Dangote Ships 456,000 Tonnes of Fuel to Five African Nations as Governments Queue for Supply Contracts
Aliko Dangote's Lagos refinery ships its first major export consignment — 456,000 tonnes across five African nations — as South Africa, Ghana, and Kenya pursue supply contracts following Iran's blockade of the Strait of Hormuz.

Dangote Ships 456,000 Tonnes of Fuel to Five African Nations as Governments Queue for Supply Contracts

Africa’s richest man has moved his most valuable asset from a domestic story into a continental one. In the space of a single week, Aliko Dangote’s 650,000-barrel-per-day Lagos refinery has executed its first major export push since reaching full nameplate capacity in February, and the implications for how Dangote Group capital is deployed, and valued, are significant.

The refinery completed the sale of 12 cargoes totalling 456,000 tonnes of refined petroleum products, shipped to Côte d’Ivoire, Cameroon, Tanzania, Ghana, and Togo. The products, described as Euro 5-grade gasoline and diesel, represent a quality tier that positions Dangote not simply as a regional stopgap, but as a credible long-term alternative to European and Middle Eastern refiners who have historically dominated African fuel trade.

The Trigger: Hormuz and a Supply Vacuum

The timing is not coincidental. On February 28, Iran blockaded the Strait of Hormuz, the chokepoint through which most Middle East oil exports move, sending crude prices surging more than 40 percent above $100 a barrel. The effect on African supply chains was immediate. Around 75 percent of refined fuel imports in east and southern Africa originate from the Middle East, according to energy consultancy CITAC, leaving governments across the continent acutely exposed.

The response has been a direct pivot toward Lagos. Dangote Petroleum Refinery and Petrochemicals has been approached by South Africa and other governments in the region, as well as from countries outside the continent. South Africa is seeking a standard contract for 12 months with Nigeria, according to people familiar with the private discussions. Ghana and Kenya have also made formal contact with the refinery.

Dangote himself has been characteristically direct about what is driving the demand. “Right now it is not about pricing, it’s about availability. I think the situation will continue for a while,” he told The Economist.

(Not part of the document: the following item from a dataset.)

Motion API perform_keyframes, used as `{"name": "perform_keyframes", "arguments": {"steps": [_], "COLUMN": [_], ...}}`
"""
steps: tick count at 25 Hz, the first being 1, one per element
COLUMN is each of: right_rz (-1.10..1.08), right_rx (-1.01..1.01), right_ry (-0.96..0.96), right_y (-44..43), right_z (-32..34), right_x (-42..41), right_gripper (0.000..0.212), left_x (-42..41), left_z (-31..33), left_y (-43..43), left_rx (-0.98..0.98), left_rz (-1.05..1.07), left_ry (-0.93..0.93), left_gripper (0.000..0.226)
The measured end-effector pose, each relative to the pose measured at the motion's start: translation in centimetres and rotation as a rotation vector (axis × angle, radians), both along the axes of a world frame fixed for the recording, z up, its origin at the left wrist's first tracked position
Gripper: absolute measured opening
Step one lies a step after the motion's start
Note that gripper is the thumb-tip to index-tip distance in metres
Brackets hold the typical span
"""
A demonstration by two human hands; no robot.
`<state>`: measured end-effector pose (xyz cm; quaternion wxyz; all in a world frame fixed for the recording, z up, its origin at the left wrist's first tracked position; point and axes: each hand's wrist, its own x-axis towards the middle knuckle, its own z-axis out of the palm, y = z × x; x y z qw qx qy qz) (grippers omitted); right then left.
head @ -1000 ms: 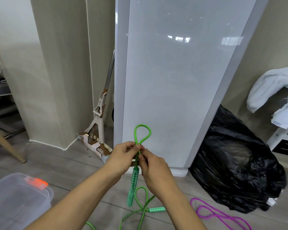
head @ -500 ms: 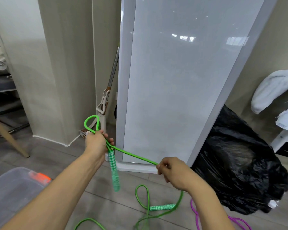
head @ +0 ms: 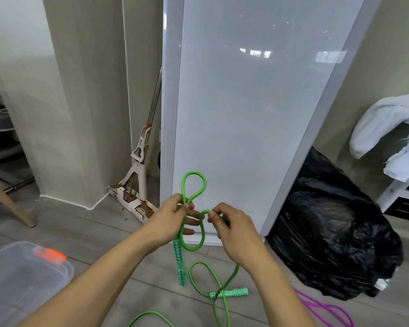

What This Means for Dangote’s Capital Position

For Dangote Group, this week’s developments mark a structural inflection point — not just an operational milestone. Dangote, with an estimated net worth of $28.5 billion, has positioned the refinery as the cornerstone of a broader strategy to grow Dangote Group revenues toward $30 billion by 2026 through integrated exports of refined fuels, fertilizers, and petrochemicals.

The export push converts what was until recently a domestically focused asset into a revenue-generating regional platform. Where the refinery’s output was previously absorbed almost entirely by Nigeria’s fuel market, itself a critical stabiliser after decades of import dependency, the shift to sovereign-level export contracts introduces a new and substantially more predictable revenue stream. A 12-month supply agreement with South Africa’s government would represent the first state-backed off-take commitment of that duration, lending balance-sheet certainty to an operation that has, until this year, been building credibility one domestic quarter at a time.

In October 2025, Dangote announced plans to expand the refinery’s capacity from 650,000 barrels per day to 1.4 million barrels per day, a scale that, if realised, would make it the largest refinery in the world. The current wave of government inquiries from South Africa, Ghana, and Kenya validates the commercial logic of that expansion at precisely the moment when securing long-term off-take commitments becomes the critical next step.

The Regional Signal

The refinery described its Euro 5-grade exports as positioning Nigeria to supply markets that have historically received lower-grade fuel imports from distant sources, a pointed statement about where African supply chains have long sat in the global energy hierarchy. The shipments to Côte d’Ivoire, Cameroon, Tanzania, Ghana, and Togo are the first concrete evidence that the continent’s intra-regional fuel trade, long talked about as an ambition, is beginning to function as a reality.

About 75 percent of the refinery’s output remains reserved for domestic use, meaning the current export volumes represent only the margin available after Nigeria’s needs are met. That margin, right now, is the most sought-after commodity on the continent.

For the Dangote Group, the geopolitical disruption in the Middle East has not created a problem. It has delivered an accelerant.